Requirement
From the entries below, work out how many lines contain the string "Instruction"; answer with the number alone.
>>>
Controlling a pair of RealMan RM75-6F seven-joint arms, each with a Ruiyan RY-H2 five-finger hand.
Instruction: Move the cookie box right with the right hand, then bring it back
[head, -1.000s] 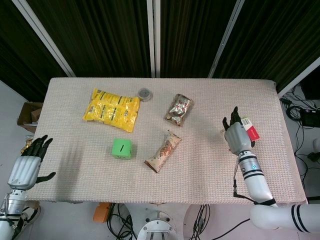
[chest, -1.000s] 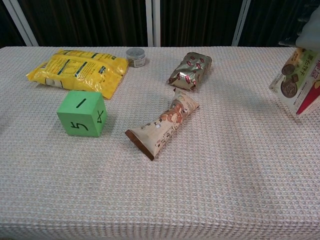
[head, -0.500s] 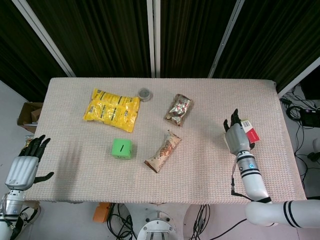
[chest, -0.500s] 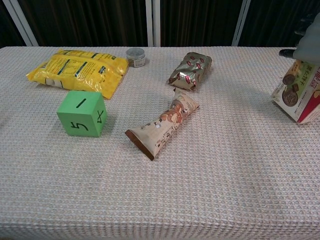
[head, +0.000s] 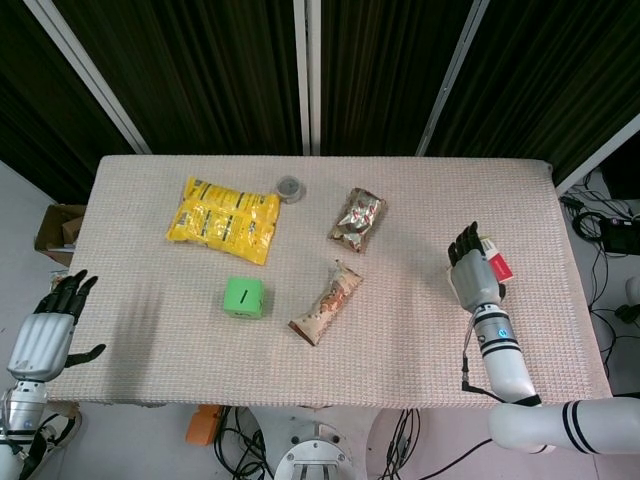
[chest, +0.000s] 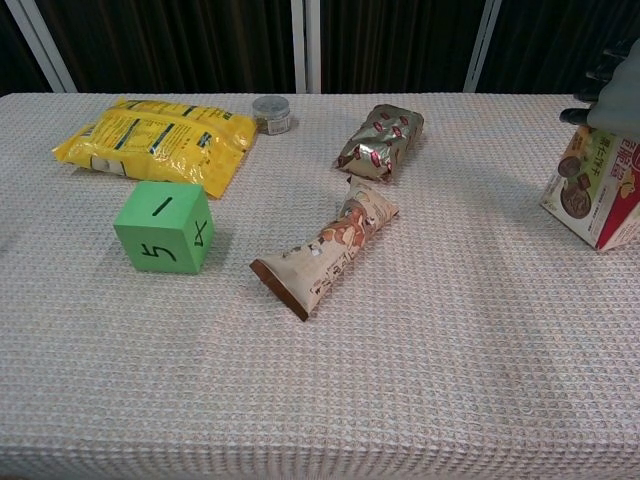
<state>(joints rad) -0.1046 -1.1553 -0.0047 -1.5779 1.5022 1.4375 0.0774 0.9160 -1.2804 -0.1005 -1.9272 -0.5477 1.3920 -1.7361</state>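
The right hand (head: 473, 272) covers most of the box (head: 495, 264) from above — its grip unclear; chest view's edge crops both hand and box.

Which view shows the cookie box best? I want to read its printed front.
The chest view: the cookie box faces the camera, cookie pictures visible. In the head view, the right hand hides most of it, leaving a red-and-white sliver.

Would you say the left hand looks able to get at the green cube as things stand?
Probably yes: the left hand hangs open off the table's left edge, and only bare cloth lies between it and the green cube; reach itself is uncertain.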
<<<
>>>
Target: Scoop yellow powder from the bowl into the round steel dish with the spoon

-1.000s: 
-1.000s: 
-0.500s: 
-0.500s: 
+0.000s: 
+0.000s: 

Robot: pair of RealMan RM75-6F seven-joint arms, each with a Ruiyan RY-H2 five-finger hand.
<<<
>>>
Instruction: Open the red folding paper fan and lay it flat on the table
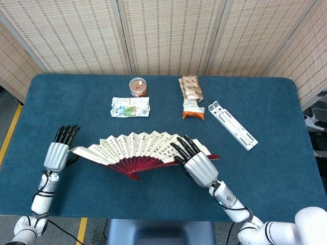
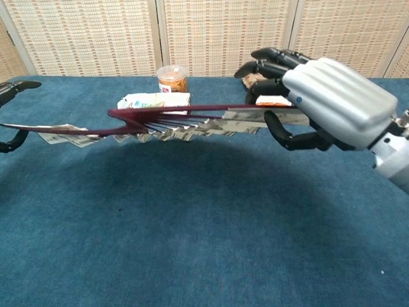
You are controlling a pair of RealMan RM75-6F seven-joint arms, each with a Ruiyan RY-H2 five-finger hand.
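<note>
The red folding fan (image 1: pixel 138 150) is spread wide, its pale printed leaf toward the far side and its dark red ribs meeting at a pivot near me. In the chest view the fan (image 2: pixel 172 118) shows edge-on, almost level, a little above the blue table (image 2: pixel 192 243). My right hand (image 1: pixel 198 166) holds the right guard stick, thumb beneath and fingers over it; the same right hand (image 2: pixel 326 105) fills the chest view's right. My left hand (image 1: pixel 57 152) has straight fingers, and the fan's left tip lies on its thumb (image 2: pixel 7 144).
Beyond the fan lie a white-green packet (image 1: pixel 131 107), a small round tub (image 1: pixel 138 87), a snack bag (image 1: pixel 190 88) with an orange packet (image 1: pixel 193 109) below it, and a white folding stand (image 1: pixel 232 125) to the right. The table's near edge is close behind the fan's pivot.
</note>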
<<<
Your response
2